HOW TO COMPLETE THIS TASK: Your copy of the data should leave out the images and match everything else exactly.

________________________________________

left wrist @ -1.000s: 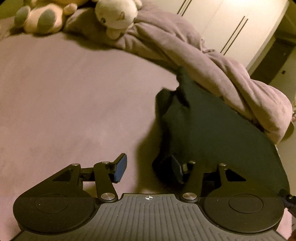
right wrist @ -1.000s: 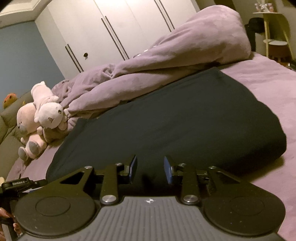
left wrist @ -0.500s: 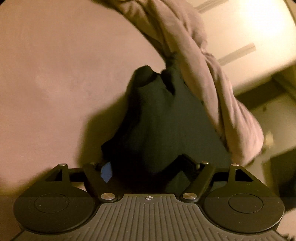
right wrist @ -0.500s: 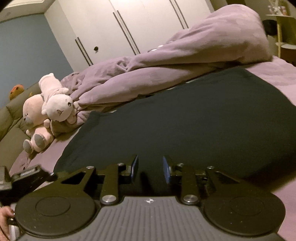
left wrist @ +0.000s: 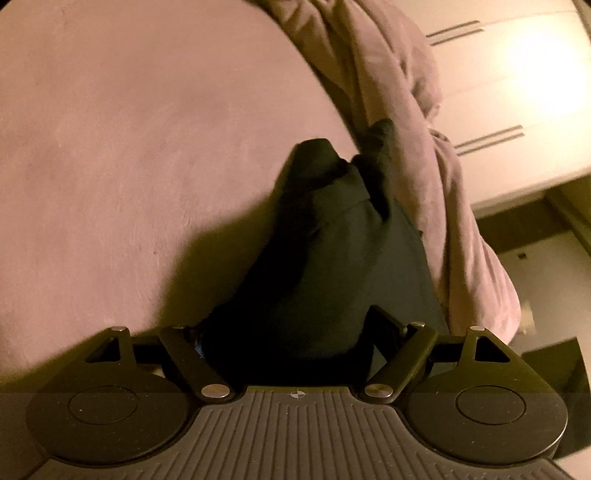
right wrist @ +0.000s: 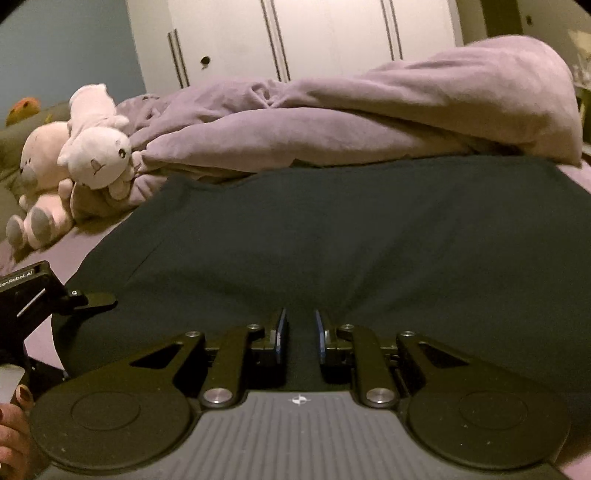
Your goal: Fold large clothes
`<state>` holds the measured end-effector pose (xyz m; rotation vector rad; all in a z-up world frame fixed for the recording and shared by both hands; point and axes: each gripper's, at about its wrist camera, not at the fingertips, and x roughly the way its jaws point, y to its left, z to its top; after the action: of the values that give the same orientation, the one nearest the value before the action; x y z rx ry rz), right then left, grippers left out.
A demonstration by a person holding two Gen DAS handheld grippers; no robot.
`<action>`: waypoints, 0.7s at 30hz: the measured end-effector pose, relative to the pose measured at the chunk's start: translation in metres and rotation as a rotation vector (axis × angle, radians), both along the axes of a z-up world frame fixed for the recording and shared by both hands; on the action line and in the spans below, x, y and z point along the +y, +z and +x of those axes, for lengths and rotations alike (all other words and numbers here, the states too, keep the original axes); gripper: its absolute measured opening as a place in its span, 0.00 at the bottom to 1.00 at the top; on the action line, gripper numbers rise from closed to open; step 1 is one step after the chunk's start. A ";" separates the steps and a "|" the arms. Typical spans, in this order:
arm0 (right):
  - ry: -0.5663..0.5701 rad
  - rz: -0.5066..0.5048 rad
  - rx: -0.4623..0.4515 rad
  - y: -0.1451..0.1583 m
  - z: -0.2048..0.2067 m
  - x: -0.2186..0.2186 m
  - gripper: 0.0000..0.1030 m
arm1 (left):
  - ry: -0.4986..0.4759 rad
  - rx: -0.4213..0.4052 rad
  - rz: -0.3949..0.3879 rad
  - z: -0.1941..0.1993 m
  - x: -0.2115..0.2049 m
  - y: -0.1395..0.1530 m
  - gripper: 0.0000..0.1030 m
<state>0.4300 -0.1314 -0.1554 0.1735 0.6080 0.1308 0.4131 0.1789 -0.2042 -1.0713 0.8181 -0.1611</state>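
A large black garment [right wrist: 332, 240] lies spread on the purple bed; in the left wrist view its left end [left wrist: 332, 251] is bunched and rises up between the fingers. My left gripper [left wrist: 291, 332] is open wide with the black cloth filling the gap between its fingers. My right gripper [right wrist: 299, 332] sits low over the garment's near edge, fingers a narrow gap apart with dark cloth showing between them. The left gripper's body [right wrist: 33, 295] shows at the left edge of the right wrist view.
A rumpled purple duvet [right wrist: 369, 114] lies along the far side of the garment, also in the left wrist view [left wrist: 413, 147]. Two plush toys [right wrist: 74, 155] sit at the far left. White wardrobe doors [right wrist: 314, 33] stand behind. Bare purple sheet [left wrist: 129, 147] spreads left of the garment.
My left gripper moved right onto the garment's end and tilted down; the cloth now fills its open jaws. My right gripper dropped lower over the near edge and its fingers narrowed slightly.
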 end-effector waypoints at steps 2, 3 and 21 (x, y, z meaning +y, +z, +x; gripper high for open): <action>0.015 0.023 0.008 0.001 -0.001 -0.007 0.16 | -0.007 -0.012 -0.030 -0.004 0.007 -0.003 0.82; 0.021 0.029 0.013 0.001 -0.002 -0.010 0.13 | -0.005 -0.013 -0.057 -0.007 0.012 -0.005 0.81; 0.021 0.014 0.016 -0.002 0.001 -0.011 0.13 | 0.008 -0.006 -0.132 0.049 0.023 -0.012 0.54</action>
<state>0.4311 -0.1420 -0.1577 0.1822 0.6254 0.1546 0.4617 0.2015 -0.2161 -1.1972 0.8061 -0.2138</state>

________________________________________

OUTPUT BELOW:
left wrist @ -1.000s: 
right wrist @ -1.000s: 
left wrist @ -0.500s: 
right wrist @ -0.500s: 
left wrist @ +0.000s: 
right wrist @ +0.000s: 
Your goal: Fold large clothes
`<state>` holds the measured end-effector pose (xyz m; rotation vector rad; all in a z-up world frame fixed for the recording and shared by both hands; point and axes: each gripper's, at about its wrist camera, not at the fingertips, and x roughly the way its jaws point, y to its left, z to its top; after the action: of the values that give the same orientation, the one nearest the value before the action; x y z rx ry rz), right then left, grippers left out.
A demonstration by a person holding two Gen DAS handheld grippers; no robot.
`<action>`: waypoints, 0.7s at 30hz: the measured end-effector pose, relative to the pose measured at the chunk's start: translation in metres and rotation as a rotation vector (axis × angle, radians), both along the axes of a z-up world frame fixed for the recording and shared by both hands; on the action line and in the spans below, x, y and z point along the +y, +z and +x of those axes, for lengths and rotations alike (all other words and numbers here, the states too, keep the original axes); gripper: its absolute measured opening as a place in its span, 0.00 at the bottom to 1.00 at the top; on the action line, gripper numbers rise from closed to open; step 1 is one step after the chunk's start. A ";" separates the steps and a "|" the arms. Typical spans, in this order:
arm0 (right):
  - ry: -0.5663..0.5701 rad
  - rz: -0.5066..0.5048 rad
  - rx: -0.4623..0.4515 rad
  - y: -0.1451..0.1583 m
  - z: -0.2048..0.2067 m
  - x: -0.2186..0.2186 m
  - gripper: 0.0000..0.1030 m
arm1 (left):
  - ry: -0.4986..0.4759 rad
  - rx: -0.4213..0.4052 rad
  - rz: -0.3949..0.3879 rad
  - z: -0.1941..0.1993 m
  - x: -0.2115..0.2049 m
  - y: -0.1395..0.1530 m
  - gripper: 0.0000..0.1030 m
<state>0.4300 -0.1314 -0.1554 0.1735 0.6080 0.1308 0.4131 0.1789 -0.2042 -1.0713 0.8181 -0.1611</state>
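A large black garment [right wrist: 332, 240] lies spread on the purple bed; in the left wrist view its left end [left wrist: 332, 251] is bunched and rises up between the fingers. My left gripper [left wrist: 291, 332] is open wide with the black cloth filling the gap between its fingers. My right gripper [right wrist: 299, 332] sits low over the garment's near edge, fingers a narrow gap apart with dark cloth showing between them. The left gripper's body [right wrist: 33, 295] shows at the left edge of the right wrist view.
A rumpled purple duvet [right wrist: 369, 114] lies along the far side of the garment, also in the left wrist view [left wrist: 413, 147]. Two plush toys [right wrist: 74, 155] sit at the far left. White wardrobe doors [right wrist: 314, 33] stand behind. Bare purple sheet [left wrist: 129, 147] spreads left of the garment.
My left gripper moved right onto the garment's end and tilted down; the cloth now fills its open jaws. My right gripper dropped lower over the near edge and its fingers narrowed slightly.
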 end-effector waypoints at steps 2, 3 and 21 (x, y, z meaning +y, +z, +x; gripper high for open): <action>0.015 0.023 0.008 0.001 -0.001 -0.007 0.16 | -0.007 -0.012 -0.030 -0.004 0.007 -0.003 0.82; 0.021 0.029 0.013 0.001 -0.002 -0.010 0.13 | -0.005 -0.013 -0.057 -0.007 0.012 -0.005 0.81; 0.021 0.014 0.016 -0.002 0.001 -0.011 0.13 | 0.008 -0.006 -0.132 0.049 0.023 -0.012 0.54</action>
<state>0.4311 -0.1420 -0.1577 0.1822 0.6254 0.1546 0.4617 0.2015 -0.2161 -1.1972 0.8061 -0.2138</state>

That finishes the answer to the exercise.